CFESS – Como você avalia o impacto desse contexto para o trabalho de assistentes sociais com a população de rua?
Ana Paula – Esta pandemia está servindo, dentre tantas coisas, para dar transparência, à sociedade em geral, das principais mazelas produzidas pelo sistema capitalista, precipuamente, num país capitalista dependente como o nosso, marcado por uma profunda e histórica desigualdade social, além de provar, a duros golpes, a seus/suas governantes, que as principais “armas” para vencer esta “guerra”, são aqueles que vem sendo tão atacados e desvalorizados pelo Poder Público na contemporaneidade brasileira: o SUS; a Ciência; a Educação (em especial, as Universidades Públicas); a Arte; a Cultura; o Suas.
Há que se destacar, ainda, o quanto devemos redobrar a nossa atenção e pensar coletivamente em estratégias de resistência, nesta conjuntura pautada pelo medo e incerteza, na qual se tem, de um lado, a contradição dos sentimentos de piedade X ódio que a população em situação de rua gera no senso comum e, do outro, as ações assistencialistas, ora policialescas e repressivas, de “limpeza urbana”, por parte dos aparatos estatais em determinados momentos, visto que sem tem um contexto propício para disseminar o ideário do acolhimento (leia-se recolhimento) compulsório, por causa do medo da contaminação e propagação do vírus por esta população. A nossa luta deve ser sempre pela universalização das políticas públicas e contribuir no exercício profissional em seus vários espaços de atuação para transformar este cenário pautado no medo, num campo fecundo para reflexão crítica e superação racional coletiva dos inúmeros problemas agudizados com esta pandemia.

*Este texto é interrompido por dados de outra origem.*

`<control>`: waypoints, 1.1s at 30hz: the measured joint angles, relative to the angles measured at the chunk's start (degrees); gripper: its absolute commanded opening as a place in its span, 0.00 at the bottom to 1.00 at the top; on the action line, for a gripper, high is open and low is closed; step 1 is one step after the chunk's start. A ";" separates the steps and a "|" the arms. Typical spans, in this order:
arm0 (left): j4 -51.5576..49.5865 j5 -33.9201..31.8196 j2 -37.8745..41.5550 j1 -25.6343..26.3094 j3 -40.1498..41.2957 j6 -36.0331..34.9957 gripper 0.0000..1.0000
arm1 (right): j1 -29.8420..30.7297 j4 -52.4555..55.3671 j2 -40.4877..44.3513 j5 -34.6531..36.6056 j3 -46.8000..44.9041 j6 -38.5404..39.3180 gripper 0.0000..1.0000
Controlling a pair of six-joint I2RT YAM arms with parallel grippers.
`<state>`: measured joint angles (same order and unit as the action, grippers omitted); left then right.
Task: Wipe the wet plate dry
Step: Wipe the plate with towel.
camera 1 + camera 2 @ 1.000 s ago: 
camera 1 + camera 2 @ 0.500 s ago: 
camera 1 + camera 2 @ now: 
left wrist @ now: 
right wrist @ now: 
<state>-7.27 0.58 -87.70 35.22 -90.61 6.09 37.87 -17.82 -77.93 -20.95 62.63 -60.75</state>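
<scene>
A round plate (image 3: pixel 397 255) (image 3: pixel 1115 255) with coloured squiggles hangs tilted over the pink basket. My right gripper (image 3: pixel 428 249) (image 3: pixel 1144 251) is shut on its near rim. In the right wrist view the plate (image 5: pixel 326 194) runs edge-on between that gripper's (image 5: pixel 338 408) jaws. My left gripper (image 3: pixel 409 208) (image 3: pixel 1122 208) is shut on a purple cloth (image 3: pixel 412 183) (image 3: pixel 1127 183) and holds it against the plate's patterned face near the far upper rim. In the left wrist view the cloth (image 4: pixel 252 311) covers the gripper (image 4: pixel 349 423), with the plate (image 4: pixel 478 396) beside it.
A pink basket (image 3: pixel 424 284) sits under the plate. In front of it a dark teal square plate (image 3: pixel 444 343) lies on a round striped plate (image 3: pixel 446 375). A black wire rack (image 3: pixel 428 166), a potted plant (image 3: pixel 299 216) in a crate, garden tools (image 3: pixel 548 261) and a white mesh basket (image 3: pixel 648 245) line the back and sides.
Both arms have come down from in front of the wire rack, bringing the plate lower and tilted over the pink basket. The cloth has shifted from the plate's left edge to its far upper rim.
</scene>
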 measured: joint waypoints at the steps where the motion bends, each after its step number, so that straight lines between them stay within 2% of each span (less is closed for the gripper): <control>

Considerando todas as questões já abordadas no decorrer desta entrevista, o contexto atual é bastante desafiador para o trabalho profissional, em especial, com as pessoas em situação de rua, mas, como qualquer contexto histórico, permeado por enfrentamentos (leia-se resistência), contradições e possibilidades. Recomenda-se a capacitação continuada para a atuação profissional no período pós-pandemia, quando as facetas da questão social estarão ainda mais graves e complexas.

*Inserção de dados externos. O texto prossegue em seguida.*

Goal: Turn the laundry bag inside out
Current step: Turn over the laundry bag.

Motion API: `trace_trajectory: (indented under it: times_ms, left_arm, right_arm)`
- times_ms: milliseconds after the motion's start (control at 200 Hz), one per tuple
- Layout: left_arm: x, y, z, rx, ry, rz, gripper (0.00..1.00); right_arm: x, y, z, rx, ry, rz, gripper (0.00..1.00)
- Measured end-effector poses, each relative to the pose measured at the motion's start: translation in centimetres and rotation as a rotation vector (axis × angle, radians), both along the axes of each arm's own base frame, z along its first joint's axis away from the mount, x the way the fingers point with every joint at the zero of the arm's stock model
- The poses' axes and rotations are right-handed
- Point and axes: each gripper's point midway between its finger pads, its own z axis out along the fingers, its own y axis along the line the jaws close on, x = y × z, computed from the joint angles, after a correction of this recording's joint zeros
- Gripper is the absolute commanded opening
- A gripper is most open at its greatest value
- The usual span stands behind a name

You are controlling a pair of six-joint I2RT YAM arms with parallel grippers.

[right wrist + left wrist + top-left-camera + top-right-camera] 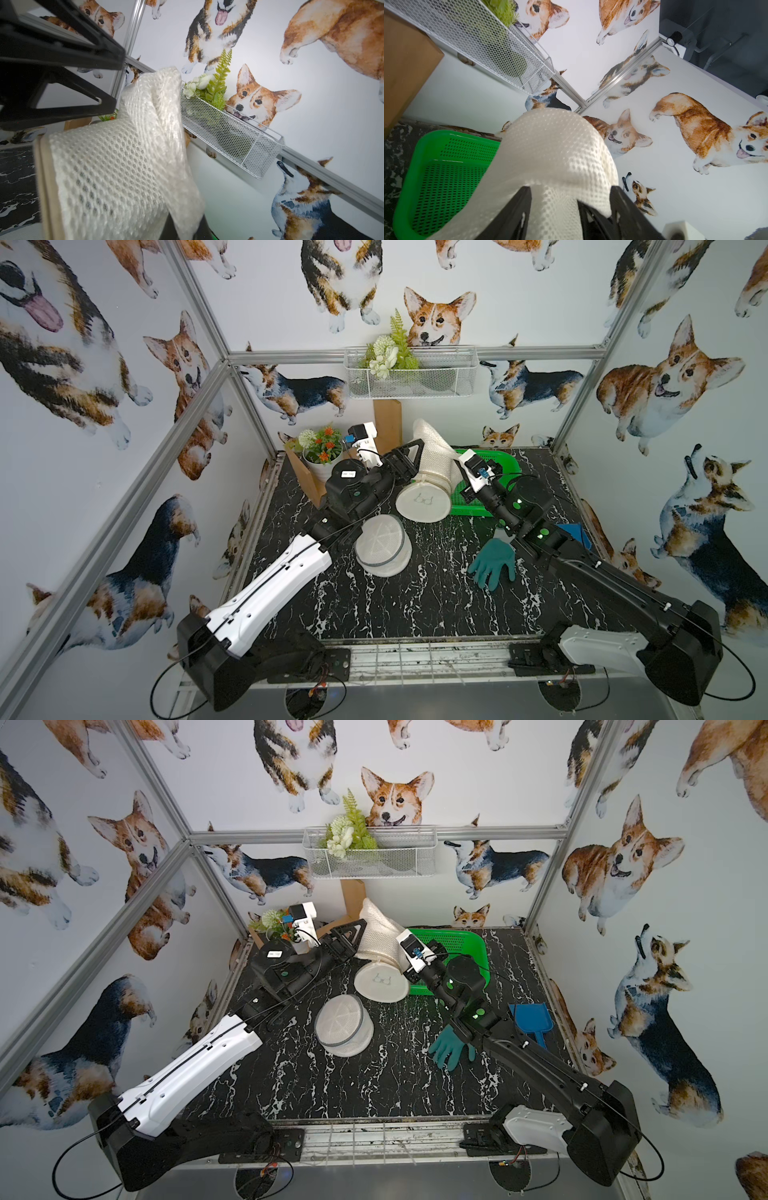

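The white mesh laundry bag (434, 456) is held up at 12 o'clock on the black marbled table (415, 605), between the two arms. Its crumpled body rises toward the back wall, and its flat round end (424, 501), marked with a small line drawing, faces 6 o'clock. The left gripper (570, 190) comes at it from 9 o'clock with its jaws apart. In the left wrist view the mesh lies between the two black fingers (519, 209) and drapes over one of them. The right gripper (184, 229) reaches in from 3 o'clock, clamped on a fold of the bag's mesh that runs down between its jaws in the right wrist view. Behind the bag at 1 o'clock lies a green perforated tray (461, 944). A round mesh bag with a grey rim (382, 547) sits near the table's middle, apart from the held one. A teal rubber glove (492, 562) lies at 4 o'clock, partly under the right arm, a blue scoop (532, 1019) at 3 o'clock, a potted flower (322, 452) at 11 o'clock
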Motion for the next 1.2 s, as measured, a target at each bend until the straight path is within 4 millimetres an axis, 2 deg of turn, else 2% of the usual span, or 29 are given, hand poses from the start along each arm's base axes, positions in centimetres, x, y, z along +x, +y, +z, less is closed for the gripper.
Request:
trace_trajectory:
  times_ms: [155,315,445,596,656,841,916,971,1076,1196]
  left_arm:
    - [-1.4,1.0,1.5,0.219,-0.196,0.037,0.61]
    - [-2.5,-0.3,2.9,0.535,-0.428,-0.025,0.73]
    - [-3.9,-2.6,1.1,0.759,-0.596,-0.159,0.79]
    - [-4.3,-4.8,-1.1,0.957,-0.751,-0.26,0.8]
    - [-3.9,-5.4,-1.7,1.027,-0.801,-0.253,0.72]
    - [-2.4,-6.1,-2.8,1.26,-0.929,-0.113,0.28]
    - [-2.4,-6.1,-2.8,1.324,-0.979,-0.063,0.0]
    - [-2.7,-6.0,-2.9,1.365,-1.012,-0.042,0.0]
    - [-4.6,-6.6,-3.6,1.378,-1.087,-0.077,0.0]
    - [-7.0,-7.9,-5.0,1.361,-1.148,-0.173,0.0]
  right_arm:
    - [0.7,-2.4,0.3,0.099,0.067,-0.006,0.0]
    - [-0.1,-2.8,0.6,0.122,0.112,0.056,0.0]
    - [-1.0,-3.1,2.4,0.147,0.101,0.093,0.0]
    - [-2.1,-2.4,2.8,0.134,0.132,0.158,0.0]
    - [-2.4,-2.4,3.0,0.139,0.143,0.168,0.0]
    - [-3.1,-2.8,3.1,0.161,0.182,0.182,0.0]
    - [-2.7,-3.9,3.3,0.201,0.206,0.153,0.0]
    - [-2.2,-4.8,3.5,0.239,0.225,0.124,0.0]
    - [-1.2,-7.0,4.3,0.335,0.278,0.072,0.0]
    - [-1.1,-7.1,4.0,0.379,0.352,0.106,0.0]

É fundamental, ainda, salientar a valorização da dimensão pedagógica do trabalho profissional, na qual o/a assistente social pode contribuir com o trabalho de educação em saúde com esta população, explicitando, por uma linguagem simples e acessível, acerca da pandemia e de medidas de prevenção contra o novo coronavírus, como também buscar propiciar um ambiente dialógico e crítico dentro dos seus espaços sócio-ocupacionais e com a sociedade civil no geral, com ênfase na visibilidade positiva destes/as usuários/as.